Dr. Yadav and his colleagues evaluated these criteria, applying them to a large patient registry that included nearly 4,000 women treated for breast cancer at Mayo Clinic. They found that the NCCN guidelines missed 35-50% of patients with disease-causing genetic mutations. The findings, published in 2020 in the Journal of Clinical Oncology, led NCCN and other organizations to expand their guidelines on germline genetic testing.

Another area where the Mayo team has made a significant impact is in linking breast cancer genes to clinical outcomes. According to Dr. Yadav, women newly diagnosed with cancer in one breast often want to know the chances that the disease will spread to the other breast or to other parts of the body. "For BRCA1 and BRCA2 carriers, we knew that their risks were high," he says. "But for these other genes that cause breast cancer, what happens to those women? There were no answers to that."

Using data from the CARRIERS consortium, the researchers determined the risks that women carrying different germline genetic mutations had of developing cancer in both breasts, known as contralateral breast cancer. For example, they found that carriers of ATM mutations did not have a significantly elevated risk of contralateral breast cancer, whereas those with BRCA1, BRCA2 and CHEK2 mutations had double the risk. The researchers believe the findings make genetic information more actionable, as different breast cancer genes appear to create tumors that behave quite differently.

At the molecular level, breast cancer is typically broken down into four major subtypes — triple-negative, HER2-positive, luminal A and luminal B — each with different degrees of aggressiveness and responses to treatment. Through an industry collaboration with a genetic testing company, the Mayo team analyzed testing results from nearly 55,000 breast cancer patients and found that different breast cancer genes appear to drive each of the different subtypes.

"Those insights into tumor biology are critically important for treatment and prevention," says Dr. Goetz. "There are some drugs, for example, that work fairly well to reduce the risk of developing luminal A breast cancer, but they don’t do anything to reduce the risk of triple-negative breast cancer."

Examining Variants of Uncertain Significance

BRCA1, BRCA2 and most of the other genes associated with breast cancer are normally involved in repairing damage to DNA. When these genes are defective, DNA damage can accumulate, allowing cells to grow out of control and turn cancerous. Researchers have identified hundreds of genetic alterations that are known to cause breast cancer, but they have also uncovered thousands more that could either cause disease or be benign.
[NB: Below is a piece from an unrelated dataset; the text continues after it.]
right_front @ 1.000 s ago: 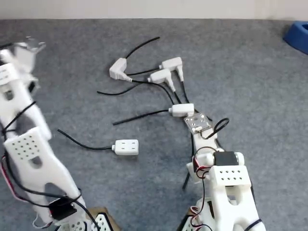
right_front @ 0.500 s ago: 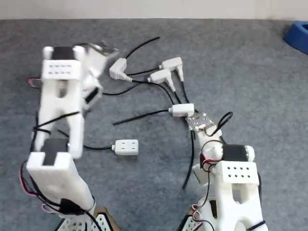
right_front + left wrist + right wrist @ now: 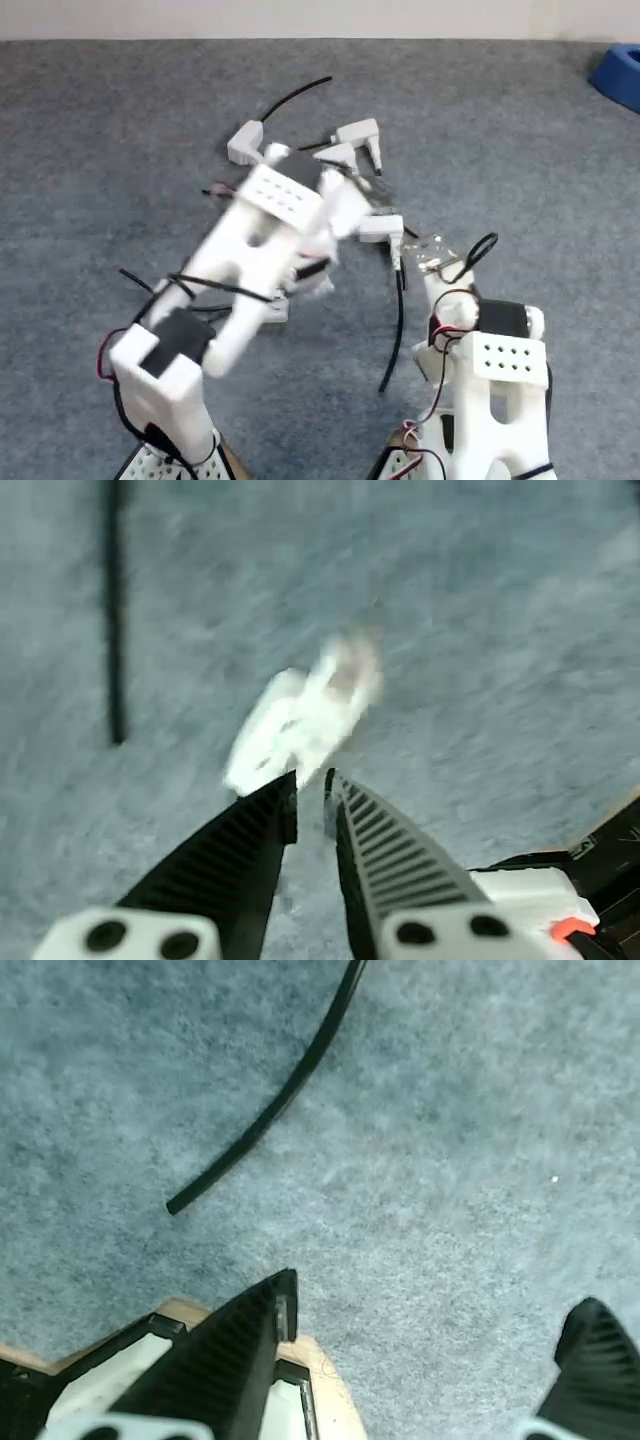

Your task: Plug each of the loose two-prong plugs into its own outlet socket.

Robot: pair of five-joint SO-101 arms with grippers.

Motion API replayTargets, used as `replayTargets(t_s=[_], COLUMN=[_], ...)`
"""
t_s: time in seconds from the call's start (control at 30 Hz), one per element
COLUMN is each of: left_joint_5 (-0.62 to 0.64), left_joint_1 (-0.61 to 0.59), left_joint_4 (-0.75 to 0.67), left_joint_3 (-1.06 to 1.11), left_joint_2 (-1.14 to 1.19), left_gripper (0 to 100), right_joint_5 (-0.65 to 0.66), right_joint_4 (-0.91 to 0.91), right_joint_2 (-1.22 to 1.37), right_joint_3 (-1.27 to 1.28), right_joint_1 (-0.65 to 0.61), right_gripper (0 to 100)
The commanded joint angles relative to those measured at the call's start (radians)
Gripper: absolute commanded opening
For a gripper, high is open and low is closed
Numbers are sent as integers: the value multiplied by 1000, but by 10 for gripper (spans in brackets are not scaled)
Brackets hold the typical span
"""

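Note:
Several white two-prong plugs on black cords lie on the grey carpet: one (image 3: 245, 142) at the back left, one (image 3: 358, 132) at the back, and one (image 3: 383, 228) in the middle. My left arm (image 3: 270, 225) stretches blurred across the middle and covers most of a white outlet socket (image 3: 277, 308). In the left wrist view my left gripper (image 3: 310, 790) is shut, just short of a blurred white plug body (image 3: 300, 725). My right gripper (image 3: 437, 1310) stands open over bare carpet near a black cord end (image 3: 270, 1110), and its jaw (image 3: 435, 255) lies beside the middle plug.
A blue object (image 3: 620, 75) sits at the far right back edge. A loose black cord (image 3: 398, 320) runs toward the front between the two arm bases. Open carpet lies to the left and right of the plug cluster.
The left arm has swung fast from the far left edge to the middle, over the plugs and the socket. The right arm has drifted slightly to the right.

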Motion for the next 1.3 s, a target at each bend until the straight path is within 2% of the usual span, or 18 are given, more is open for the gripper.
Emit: replayTargets(t_s=[0.0, 0.1, 0.2, 0.33, 0.57, 0.67, 0.83, 0.97, 1.13, 1.27], left_joint_5=[44, 69, 101, 104, -26, -101, -117, -6, -2, -5], left_joint_1=[143, 200, 216, 199, -33, -90, -156, -343, -581, -800], left_joint_4=[-8, -9, -6, -2, -3, -8, -11, -115, -163, -258], left_joint_3=[-12, -16, -73, -122, -2, 81, 107, 101, 102, 104], left_joint_2=[-51, -51, -51, -53, -53, -58, -88, -139, -127, -101], left_gripper=[66, 66, 66, 69, 105, 105, 105, 105, 105, 107], right_joint_5=[8, 14, 80, 101, 144, 129, -58, -127, -219, -233], right_joint_4=[-1, -1, -1, -1, -54, -54, -47, 73, 265, 286], right_joint_2=[-18, -24, -24, -25, -25, -25, -21, -13, 31, 217], right_joint_3=[-71, -131, -156, -117, -13, -1, -30, -173, -387, -409], right_joint_1=[150, 354, 458, 470, 464, 381, 134, -77, -361, -479], right_gripper=[392, 392, 392, 392, 392, 392, 392, 392, 392, 392])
These variants of uncertain significance (VUS), as they are called, are a big problem for clinicians and patients alike.

"There’s 30,000 women, probably more, in the United States carrying these types of variants and we don’t know what to do with them," says Dr. Couch. "We’re supposed to just ignore those results, but the psychological impact is already there. We hear stories about women getting prophylactic surgeries on the basis of VUS results just because they’re so worried about them."

Dr. Couch has led extensive efforts to reclassify the VUS lurking in breast cancer genes, methodically reproducing one variant after another in the lab and assessing their effect on DNA repair. "Our approach has proved invaluable in improving our understanding of these different variants, but it has been slow-going," he says. "In 15 years, we’ve done about 500 variants of BRCA2." Recently, his team ramped up its research by using high-throughput, CRISPR-based gene editing technology to generate each variant, which will enable them to create a catalog of every possible VUS and their impacts.

In the future, the researchers plan to continue probing the connections between genes and breast cancer, examining how cancers with different genetic mutations respond to therapy and even searching for previously undiscovered breast cancer genes.

"This is not just some esoteric research that stays in the lab or an academic publication," says Dr. Couch. "These findings get rapidly integrated into the clinical workflow, informing patients about the risks they face and how to manage them."